■ **PROBLEM DETAILS**
Below are records to be reproduced exactly and in full.

■ **INPUT DATA**
Segment Open
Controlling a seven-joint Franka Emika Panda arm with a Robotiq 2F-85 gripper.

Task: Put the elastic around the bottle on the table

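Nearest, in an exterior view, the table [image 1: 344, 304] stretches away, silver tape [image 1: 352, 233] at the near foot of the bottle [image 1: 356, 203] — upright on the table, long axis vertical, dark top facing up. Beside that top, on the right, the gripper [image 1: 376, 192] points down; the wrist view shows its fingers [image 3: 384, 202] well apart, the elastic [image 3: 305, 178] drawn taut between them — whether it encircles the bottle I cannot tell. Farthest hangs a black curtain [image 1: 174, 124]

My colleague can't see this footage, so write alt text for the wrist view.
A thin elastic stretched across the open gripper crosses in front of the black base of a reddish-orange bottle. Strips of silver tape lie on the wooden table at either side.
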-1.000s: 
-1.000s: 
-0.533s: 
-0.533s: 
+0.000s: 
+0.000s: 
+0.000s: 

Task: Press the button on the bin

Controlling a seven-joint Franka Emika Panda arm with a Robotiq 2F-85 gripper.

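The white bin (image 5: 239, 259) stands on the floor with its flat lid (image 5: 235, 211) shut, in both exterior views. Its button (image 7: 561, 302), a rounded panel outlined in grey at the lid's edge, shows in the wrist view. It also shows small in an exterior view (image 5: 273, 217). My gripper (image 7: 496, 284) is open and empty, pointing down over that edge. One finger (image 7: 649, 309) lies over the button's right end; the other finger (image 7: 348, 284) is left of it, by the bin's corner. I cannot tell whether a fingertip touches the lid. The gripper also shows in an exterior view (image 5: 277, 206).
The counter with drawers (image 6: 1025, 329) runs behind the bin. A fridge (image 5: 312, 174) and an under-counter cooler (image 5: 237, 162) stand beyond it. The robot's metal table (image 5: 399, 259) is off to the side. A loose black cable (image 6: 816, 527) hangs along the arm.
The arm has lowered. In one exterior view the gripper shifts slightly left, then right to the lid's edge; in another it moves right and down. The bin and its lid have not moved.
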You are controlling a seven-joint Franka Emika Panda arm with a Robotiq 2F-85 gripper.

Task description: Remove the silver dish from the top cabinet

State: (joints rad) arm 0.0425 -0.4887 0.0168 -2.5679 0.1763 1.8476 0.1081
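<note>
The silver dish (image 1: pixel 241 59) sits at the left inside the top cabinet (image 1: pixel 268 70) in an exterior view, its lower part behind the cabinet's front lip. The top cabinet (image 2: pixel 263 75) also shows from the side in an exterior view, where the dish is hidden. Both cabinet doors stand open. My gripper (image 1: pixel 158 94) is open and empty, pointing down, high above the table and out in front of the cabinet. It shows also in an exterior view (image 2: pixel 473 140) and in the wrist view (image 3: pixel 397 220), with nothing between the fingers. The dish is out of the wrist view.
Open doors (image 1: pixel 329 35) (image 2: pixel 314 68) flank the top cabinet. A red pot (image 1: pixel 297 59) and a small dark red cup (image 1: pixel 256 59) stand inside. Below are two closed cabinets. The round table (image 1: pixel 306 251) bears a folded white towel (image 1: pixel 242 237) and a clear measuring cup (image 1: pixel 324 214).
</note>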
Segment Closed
■ **COMPLETED EXERCISE**
Controlling a seven-joint Franka Emika Panda arm with a Robotiq 2F-85 gripper.

Task: Put the elastic around the bottle on the table

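Nearest, in an exterior view, the table [image 1: 344, 304] stretches away, silver tape [image 1: 352, 233] at the near foot of the bottle [image 1: 356, 203] — upright on the table, long axis vertical, dark top facing up. Beside that top, on the right, the gripper [image 1: 376, 192] points down; the wrist view shows its fingers [image 3: 384, 202] well apart, the elastic [image 3: 305, 178] drawn taut between them — whether it encircles the bottle I cannot tell. Farthest hangs a black curtain [image 1: 174, 124]

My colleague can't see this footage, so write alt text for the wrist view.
A thin elastic stretched across the open gripper crosses in front of the black base of a reddish-orange bottle. Strips of silver tape lie on the wooden table at either side.
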-1.000s: 
-1.000s: 
-0.533s: 
-0.533s: 
+0.000s: 
+0.000s: 
+0.000s: 

Task: Press the button on the bin

Controlling a seven-joint Franka Emika Panda arm with a Robotiq 2F-85 gripper.

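The white bin (image 5: 239, 259) stands on the floor with its flat lid (image 5: 235, 211) shut, in both exterior views. Its button (image 7: 561, 302), a rounded panel outlined in grey at the lid's edge, shows in the wrist view. It also shows small in an exterior view (image 5: 273, 217). My gripper (image 7: 496, 284) is open and empty, pointing down over that edge. One finger (image 7: 649, 309) lies over the button's right end; the other finger (image 7: 348, 284) is left of it, by the bin's corner. I cannot tell whether a fingertip touches the lid. The gripper also shows in an exterior view (image 5: 277, 206).
The counter with drawers (image 6: 1025, 329) runs behind the bin. A fridge (image 5: 312, 174) and an under-counter cooler (image 5: 237, 162) stand beyond it. The robot's metal table (image 5: 399, 259) is off to the side. A loose black cable (image 6: 816, 527) hangs along the arm.
The arm has lowered. In one exterior view the gripper shifts slightly left, then right to the lid's edge; in another it moves right and down. The bin and its lid have not moved.
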You are controlling a seven-joint Franka Emika Panda arm with a Robotiq 2F-85 gripper.

Task description: Remove the silver dish from the top cabinet

State: (joints rad) arm 0.0425 -0.4887 0.0168 -2.5679 0.1763 1.8476 0.1081
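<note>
The silver dish (image 1: pixel 241 59) sits at the left inside the top cabinet (image 1: pixel 268 70) in an exterior view, its lower part behind the cabinet's front lip. The top cabinet (image 2: pixel 263 75) also shows from the side in an exterior view, where the dish is hidden. Both cabinet doors stand open. My gripper (image 1: pixel 158 94) is open and empty, pointing down, high above the table and out in front of the cabinet. It shows also in an exterior view (image 2: pixel 473 140) and in the wrist view (image 3: pixel 397 220), with nothing between the fingers. The dish is out of the wrist view.
Open doors (image 1: pixel 329 35) (image 2: pixel 314 68) flank the top cabinet. A red pot (image 1: pixel 297 59) and a small dark red cup (image 1: pixel 256 59) stand inside. Below are two closed cabinets. The round table (image 1: pixel 306 251) bears a folded white towel (image 1: pixel 242 237) and a clear measuring cup (image 1: pixel 324 214).
</note>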

That completes the output.